パネルと展示物で、宮城の半生を順を追って詳細に解説。単に音楽家とは括れないほどの活躍ぶり。色々なものを撫でてみるのが好きだったという宮城。私物は小物に至るまで造形が可愛いものが多い。「点字タイプライター」の使用者としては日本における先駆者のひとり。
入ってすぐの視聴覚室で、映像や音楽を聴くことができる。宮城道雄の人生や功績もざっと知ることができるので、初めてでも安心。
記念館おすすめのCDがこちら。
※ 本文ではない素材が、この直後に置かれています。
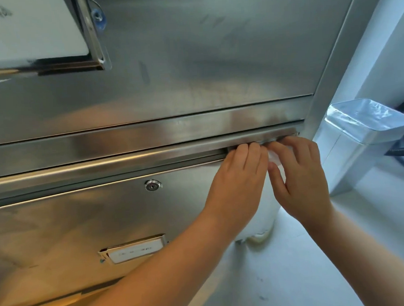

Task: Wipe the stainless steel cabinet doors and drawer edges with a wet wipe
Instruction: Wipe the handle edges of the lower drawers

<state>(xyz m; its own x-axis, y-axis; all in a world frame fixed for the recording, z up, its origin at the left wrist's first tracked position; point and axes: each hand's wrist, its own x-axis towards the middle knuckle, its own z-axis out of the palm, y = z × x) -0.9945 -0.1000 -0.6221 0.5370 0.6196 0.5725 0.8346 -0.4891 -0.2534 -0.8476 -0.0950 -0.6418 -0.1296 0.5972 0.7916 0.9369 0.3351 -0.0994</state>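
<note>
A stainless steel cabinet fills the view, with an upper door (202, 58) above a drawer (70, 227). The drawer's top edge (125, 161) is a long recessed handle rail. My left hand (238, 176) grips that rail near its right end, fingers curled over the lip. Right beside it, my right hand (299, 170) holds a white wet wipe (274, 157) against the same rail. The wipe is mostly hidden under the fingers.
The drawer front carries a round key lock (153, 185) and a label holder (133, 249). A white bin (352, 148) with a plastic liner stands right of the cabinet on the pale floor (344, 250). A framed window (30, 31) sits at upper left.
</note>
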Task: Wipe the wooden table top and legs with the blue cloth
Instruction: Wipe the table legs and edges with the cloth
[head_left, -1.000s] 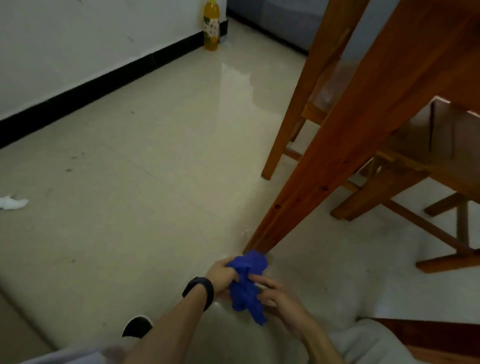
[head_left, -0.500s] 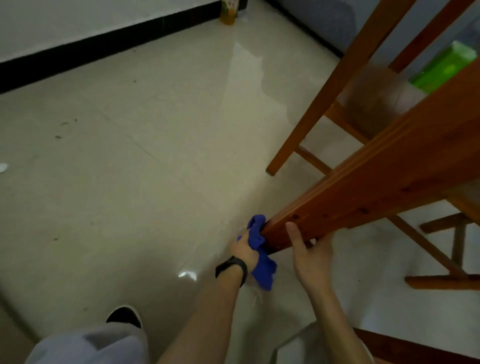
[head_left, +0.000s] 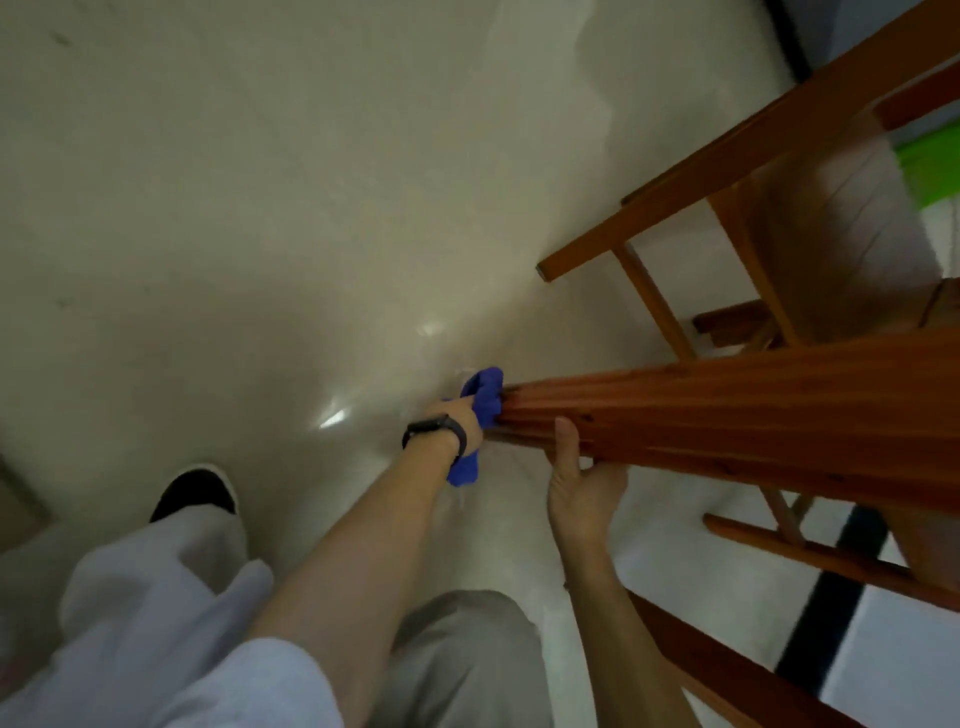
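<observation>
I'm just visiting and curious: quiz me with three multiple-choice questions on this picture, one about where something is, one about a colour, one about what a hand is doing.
1. Where is the blue cloth?
A. Draped over the chair seat
B. Pressed to the lower end of the wooden table leg
C. Lying flat on the floor

2. What colour is the band on the left wrist?
A. Black
B. Red
C. White

3. What is the right hand doing?
A. Hanging free at the side
B. Holding a bottle
C. Gripping the table leg, bare

Answers:
1 B, the left hand bunches the cloth against the leg's end near the floor.
2 A, the band reads dark black against the skin.
3 C, its thumb lies on the leg and the palm cups it from below, with no cloth in it.
</observation>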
「マスタリングされたものもあるが、右のものは録音時のノイズが混じっていて味わい深い」そうだ。

 列車からの転落死に至るまで、その人生を辿るとドラマ化されていてもおかしくないほど波乱に満ちている。室内には関連する資料がまんべんなく並び、自作した箏である「八十絃」や遺愛の箏「越天楽(えてんらく)」も展示。曲が聴きたくなったら視聴覚ブースですぐ聴けるのも嬉しい。

「検校の間」。検校とは、中世・近世における盲官の最高位のことを指す。明治以降、制度は存在していないが、伝統芸能の世界では敬称として使われる場合もある。

 建物裏手の離れには、宮城が作曲や随筆の執筆にあたったという書斎である『検校の間(けんぎょうのま)』が、ありし日のままの姿で残されている。まだそこに宮城が座っていて、この街の音に耳を傾けている様子が浮かんでくるようだ。

インフォメーション

宮城道雄記念館

来年は生誕130年のメモリアル・イヤーで、『箏曲宮城会全国演奏会 ~芸の継承・心の継承~』(2024年4月20日(土)、東京国際フォーラム)が開催予定。随筆家としての評価も高く、『宮城道雄著作全集』(全5巻)も順次発刊中。小説家の内田百閒は友人としてのみならず、箏の弟子であり、宮城の文筆の師でもあったらしく、なんとも素敵な関係だ。また、レコードやラジオ、草創期のテレビにも出演していたらしく、そのマルチな才能と当時の人気の高さに驚いた。来年のお正月は『春の海』がいつもと違って聞こえそうである。